Plusieurs sources de résistances sont signalées dans la littérature. L’une d’elles, issue de Lycopersicon peruvianum var. ‘humifusum’, a été introduite chez la tomate par l’intermédiaire de L. chilense. Elle est contrôlée par un gène dominant (« Cm »), qui n’est pas allélique du gène présent chez L. hirsutum f. glabratum, et serait situé sur le chromosome 4.

Une autre résistance a été mise en évidence dans un croisement entre une accession de L. hirsutum (‘LA 407’) et L. esculentum. Deux loci sont responsables de cette résistance : « Rcm 2.0 » situé sur le chromosome 2 et « Rcm 5.1 » sur le 5.

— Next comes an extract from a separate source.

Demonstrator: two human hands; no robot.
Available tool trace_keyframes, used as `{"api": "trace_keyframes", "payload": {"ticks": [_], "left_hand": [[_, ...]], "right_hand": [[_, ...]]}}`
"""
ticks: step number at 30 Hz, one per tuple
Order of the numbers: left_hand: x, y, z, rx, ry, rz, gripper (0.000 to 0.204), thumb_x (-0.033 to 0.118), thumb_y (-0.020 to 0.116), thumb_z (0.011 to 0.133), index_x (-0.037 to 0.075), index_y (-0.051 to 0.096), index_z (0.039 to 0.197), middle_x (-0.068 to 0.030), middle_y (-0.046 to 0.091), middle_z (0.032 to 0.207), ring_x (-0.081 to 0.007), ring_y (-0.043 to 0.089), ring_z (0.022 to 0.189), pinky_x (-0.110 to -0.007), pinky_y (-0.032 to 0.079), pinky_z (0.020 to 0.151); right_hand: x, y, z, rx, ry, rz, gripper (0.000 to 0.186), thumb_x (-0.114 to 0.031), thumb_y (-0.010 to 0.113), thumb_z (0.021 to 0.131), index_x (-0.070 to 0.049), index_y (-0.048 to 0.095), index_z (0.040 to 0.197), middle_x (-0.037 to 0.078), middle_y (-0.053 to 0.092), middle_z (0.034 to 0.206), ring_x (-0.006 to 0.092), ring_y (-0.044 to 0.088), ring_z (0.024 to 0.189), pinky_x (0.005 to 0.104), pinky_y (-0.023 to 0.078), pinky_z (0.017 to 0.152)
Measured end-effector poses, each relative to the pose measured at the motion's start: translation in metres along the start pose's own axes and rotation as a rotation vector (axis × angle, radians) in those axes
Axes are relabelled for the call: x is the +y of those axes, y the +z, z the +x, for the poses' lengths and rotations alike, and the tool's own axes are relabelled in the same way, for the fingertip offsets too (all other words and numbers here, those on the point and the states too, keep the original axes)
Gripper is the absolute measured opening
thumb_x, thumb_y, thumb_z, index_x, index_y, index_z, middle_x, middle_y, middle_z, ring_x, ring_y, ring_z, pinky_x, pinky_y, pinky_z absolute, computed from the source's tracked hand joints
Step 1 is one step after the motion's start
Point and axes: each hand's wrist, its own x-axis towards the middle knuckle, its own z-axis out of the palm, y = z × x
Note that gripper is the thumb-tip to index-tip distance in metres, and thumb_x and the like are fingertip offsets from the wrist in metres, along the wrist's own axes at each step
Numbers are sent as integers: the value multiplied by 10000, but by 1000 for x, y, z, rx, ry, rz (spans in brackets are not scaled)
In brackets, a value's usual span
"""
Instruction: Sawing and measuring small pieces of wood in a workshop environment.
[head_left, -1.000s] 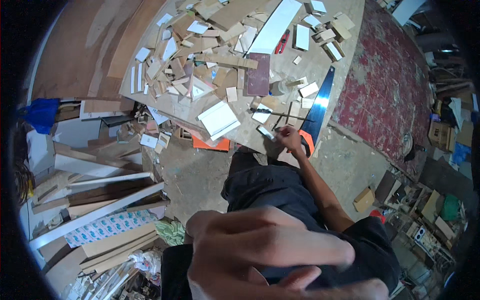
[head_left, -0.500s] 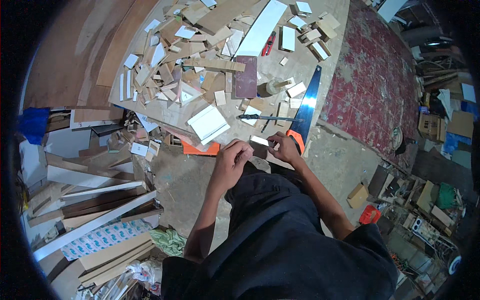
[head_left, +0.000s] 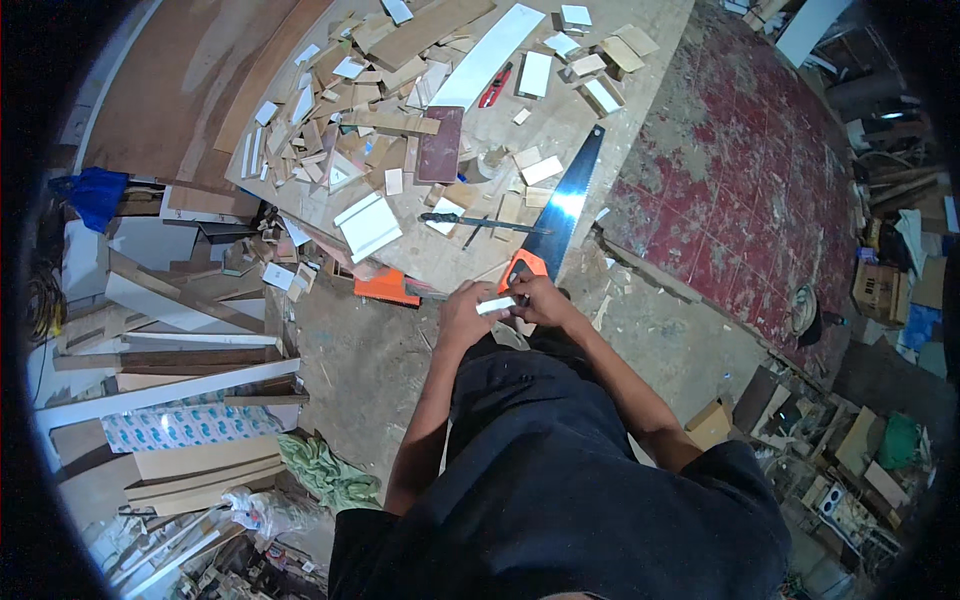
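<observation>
A small white-faced wood block (head_left: 495,305) is held between my two hands, just off the near edge of the worktable (head_left: 395,262). My left hand (head_left: 465,318) is closed on its left end, and my right hand (head_left: 541,302) pinches the right end. The fingers hide part of it. Just beyond my right hand lies a handsaw (head_left: 566,210) with an orange handle, its blade pointing away. A dark, thin file-like tool (head_left: 485,222) lies across the table, its tip over the saw blade. To its left is a white grooved board (head_left: 368,227).
Wood offcuts (head_left: 350,110) crowd the table's far left. A maroon block (head_left: 439,145), a red-handled tool (head_left: 495,86) and a glass jar (head_left: 490,165) lie mid-table. Under the edge sits an orange object (head_left: 388,287). Boards (head_left: 170,390) are stacked on the left, clutter on the right.
My left hand has moved over to the white-faced block, which only my right hand held before. Both hands are now together on it. The whole view has shifted and turned slightly.
</observation>
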Motion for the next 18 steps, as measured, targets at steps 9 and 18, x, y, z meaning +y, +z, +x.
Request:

Par ailleurs, des croisements entre L. esculentum (‘LA 6 203’) et L. parviflorum (‘LA 2 133’) auraient révélé une résistance polygénique. L. pimpinellifolium et L. racemigenum auraient permis d’obtenir une résistance de haut niveau au chancre bactérien.

Des variétés résistantes de tomate sont décrites dans la littérature, des programmes de sélection sont en cours ; leur commercialisation n’est cependant pas encore d’actualité !

Peu de produits paraissent efficaces à l’égard de cette bactérie. L’activateur de défenses naturelles (SDN), l’acibenzolar-S-méthyl qui est homologué en France, permettrait de réduire la sévérité de la maladie ainsi que la multiplication de la bactérie dans les plantes. Signalons plusieurs biopesticides qui révèleraient une activité anti-Clavibacter in vitro comme au champ : Pseudomonas fluorescens, P. putida, Bacillus subtilis… Enfin, à titre d’information, des suspensions d’ail et d’humâtes de tourbe manifesteraient une certaine efficacité.


Lutte chimique : Le nombre de pesticides disponibles pour un usage donné évoluant en permanence, nous vous conseillons de toujours confirmer votre choix en consultant le site e-phy du ministère de l’agriculture et de la pêche qui est un catalogue en ligne des produits phytopharmaceutiques et de leurs usages, des matières fertilisantes et des supports de culture homologués en France. Cette remarque est également valable pour tous les produits biologiques à base de micro-organismes ou de substances naturelles.